Um dos cenários visitados, na África do Sul, é uma espécie de Arca de Noé do conhecimento humano.

A trama traz de volta personagens e elementos do que a gente pode considerar o Antigo Testamento, ou seja, os primeiros filmes da franquia Missão: Impossível, antes de o diretor Christopher McQuarrie assumir o comando, na quinta aventura. Vale dizer que este é um ponto controverso de O Acerto Final. Por um lado, acho bacana a ideia de interligar os enredos de todos os oito títulos, como se fosse uma única saga. Por outro, isso inclui revelar conexões familiares muito forçadas e encher o novo filme de flashbacks que acabam inflando a sua duração — são quase três horas.
A ameaça é de um apocalipse: a inteligência artificial pode se apoderar de todos os arsenais nucleares do mundo e acabar com a vida na Terra.

O nome do vilão é Gabriel (papel do insosso Esai Morales, um ponto fraco do filme), que na Bíblia é conhecido como o mensageiro de Deus, mas em O Acerto Final é o mensageiro do Anti-Deus, ou do Anticristo.
A Entidade é por vezes chamada de Senhor das Mentiras, expressão parecida com o nome dado a Satanás por Jesus Cristo no versículo João 8:44.
A chave que pode controlar a inteligência artificial tem formato de cruz.
E tanto o personagem Ethan Hunt quanto o ator Tom Cruise ganham contornos de Jesus Cristo, de um messias — alguém chega a dizer que ele precisa ser o melhor dos homens no pior dos tempos.
No filme, é só Ethan que pode salvar a humanidade, e para isso talvez ele precise se sacrificar. Pode ser até que tenha de ser ressuscitado.
Os integrantes de sua equipe sempre foram como seus apóstolos, e em O Acerto Final Ethan acolhe uma "pecadora", a assassina Paris (Pom Klementieff).
Se no filme a inteligência artificial está corrompendo imagens digitais e destruindo a verdade como a conhecemos, e se nas produções cinematográficas a inteligência artificial está cada vez mais presente, do lado de fora da tela Tom Cruise diz para a indústria e para o público que ele é a Encarnação da Verdade, com seu compromisso de se expor ao perigo nas cenas de ação e de evitar ao máximo os efeitos de computação gráfica.
Aliás, para Cruise a sala de cinema é como uma igreja, um templo sagrado onde a comunhão do público é uma experiência impossível de ser repetida na sala de casa. O ator já disse que nunca vai lançar um filme diretamente no streaming e pelo menos uma vez foi mesmo o salvador de Hollywood, quando Top Gun: Maverick (2022) se tornou o primeiro megassucesso de bilheteria depois da pandemia, que afugentou muitos espectadores e acelerou uma mudança de hábito: muita gente migrou para as plataformas na época da covid-19 e praticamente nunca mais voltou a frequentar um cinema.

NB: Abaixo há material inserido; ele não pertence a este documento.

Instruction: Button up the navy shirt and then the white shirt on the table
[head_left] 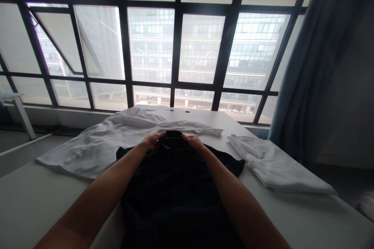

Por fim, há duas cenas de ação — o mergulho no submarino nuclear afundado no geladíssimo Mar de Bering e as acrobacias na asa de um avião bimotor — que reafirmam a aproximação de Ethan Hunt e de Tom Cruise com Jesus Cristo: o personagem e o ator são tão humanos quanto divinos. É realmente um homem que está lá, debaixo d'água ou no céu, mas o que ele faz parece milagre.